Work instructions: Every record below is to be restated word for word, and no picture is to be copied.
##### Data for review #####
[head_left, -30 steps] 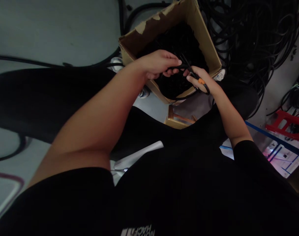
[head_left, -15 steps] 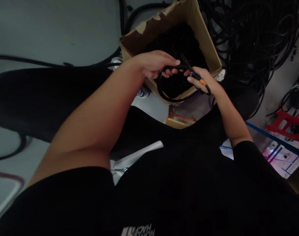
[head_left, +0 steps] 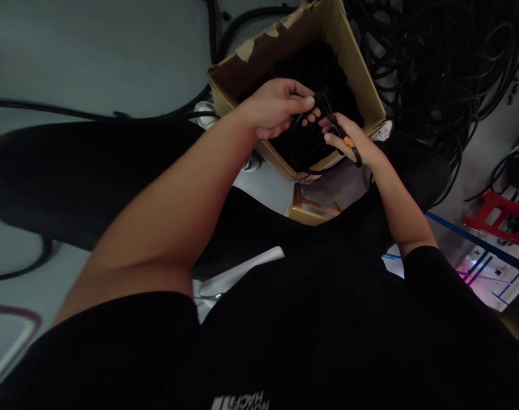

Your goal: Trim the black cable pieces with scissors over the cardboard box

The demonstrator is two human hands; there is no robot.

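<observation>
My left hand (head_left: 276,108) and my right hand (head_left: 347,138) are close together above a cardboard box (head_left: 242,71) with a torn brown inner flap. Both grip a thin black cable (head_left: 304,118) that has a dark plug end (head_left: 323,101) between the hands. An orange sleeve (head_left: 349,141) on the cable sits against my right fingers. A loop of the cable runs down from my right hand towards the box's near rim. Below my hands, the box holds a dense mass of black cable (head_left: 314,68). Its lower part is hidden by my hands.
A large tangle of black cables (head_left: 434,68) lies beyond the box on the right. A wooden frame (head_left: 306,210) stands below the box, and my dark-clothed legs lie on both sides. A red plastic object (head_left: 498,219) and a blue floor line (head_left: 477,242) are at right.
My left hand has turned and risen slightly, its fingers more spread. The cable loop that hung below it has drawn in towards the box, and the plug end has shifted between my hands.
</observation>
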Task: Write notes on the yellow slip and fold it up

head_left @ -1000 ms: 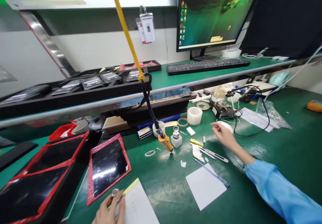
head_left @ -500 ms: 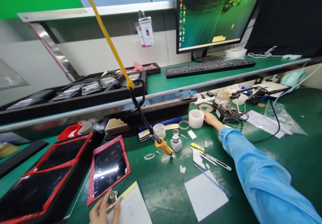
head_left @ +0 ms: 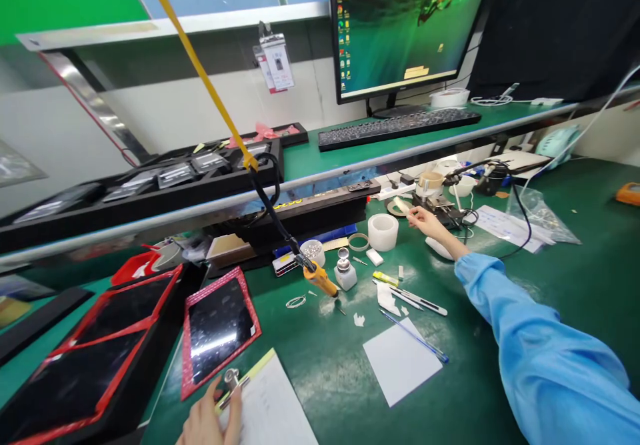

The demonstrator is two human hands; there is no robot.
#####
Exercise response:
[head_left, -30 steps] 
[head_left, -15 steps] 
[head_left, +0 steps] 

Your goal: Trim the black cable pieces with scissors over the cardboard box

The demonstrator is two human hands; there is no robot.

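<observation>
My left hand (head_left: 276,108) and my right hand (head_left: 347,138) are close together above a cardboard box (head_left: 242,71) with a torn brown inner flap. Both grip a thin black cable (head_left: 304,118) that has a dark plug end (head_left: 323,101) between the hands. An orange sleeve (head_left: 349,141) on the cable sits against my right fingers. A loop of the cable runs down from my right hand towards the box's near rim. Below my hands, the box holds a dense mass of black cable (head_left: 314,68). Its lower part is hidden by my hands.
A large tangle of black cables (head_left: 434,68) lies beyond the box on the right. A wooden frame (head_left: 306,210) stands below the box, and my dark-clothed legs lie on both sides. A red plastic object (head_left: 498,219) and a blue floor line (head_left: 477,242) are at right.
My left hand has turned and risen slightly, its fingers more spread. The cable loop that hung below it has drawn in towards the box, and the plug end has shifted between my hands.
</observation>
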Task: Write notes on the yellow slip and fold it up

head_left @ -1000 ms: 
head_left @ -500 ms: 
head_left @ +0 ms: 

The demonstrator is two human hands; there is no robot.

That concludes the response.